Prompt: Set down every line below, word for word.

Dataset content:
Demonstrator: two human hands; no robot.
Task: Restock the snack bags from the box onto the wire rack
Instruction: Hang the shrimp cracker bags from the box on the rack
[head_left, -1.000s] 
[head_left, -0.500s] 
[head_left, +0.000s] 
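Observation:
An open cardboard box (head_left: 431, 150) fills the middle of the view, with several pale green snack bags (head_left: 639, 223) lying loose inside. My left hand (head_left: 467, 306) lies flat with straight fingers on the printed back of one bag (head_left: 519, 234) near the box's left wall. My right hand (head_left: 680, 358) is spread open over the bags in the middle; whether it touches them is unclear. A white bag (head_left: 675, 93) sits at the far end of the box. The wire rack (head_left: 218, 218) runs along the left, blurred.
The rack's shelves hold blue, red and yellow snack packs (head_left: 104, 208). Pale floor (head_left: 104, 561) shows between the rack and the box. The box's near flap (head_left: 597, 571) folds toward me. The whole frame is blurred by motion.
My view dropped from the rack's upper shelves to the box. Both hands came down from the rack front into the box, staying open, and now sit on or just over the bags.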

Answer space:
Demonstrator: two human hands; no robot.
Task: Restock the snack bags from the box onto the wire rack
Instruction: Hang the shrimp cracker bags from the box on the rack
[head_left, -1.000s] 
[head_left, -0.500s] 
[head_left, +0.000s] 
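Observation:
An open cardboard box (head_left: 431, 150) fills the middle of the view, with several pale green snack bags (head_left: 639, 223) lying loose inside. My left hand (head_left: 467, 306) lies flat with straight fingers on the printed back of one bag (head_left: 519, 234) near the box's left wall. My right hand (head_left: 680, 358) is spread open over the bags in the middle; whether it touches them is unclear. A white bag (head_left: 675, 93) sits at the far end of the box. The wire rack (head_left: 218, 218) runs along the left, blurred.
The rack's shelves hold blue, red and yellow snack packs (head_left: 104, 208). Pale floor (head_left: 104, 561) shows between the rack and the box. The box's near flap (head_left: 597, 571) folds toward me. The whole frame is blurred by motion.
My view dropped from the rack's upper shelves to the box. Both hands came down from the rack front into the box, staying open, and now sit on or just over the bags.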

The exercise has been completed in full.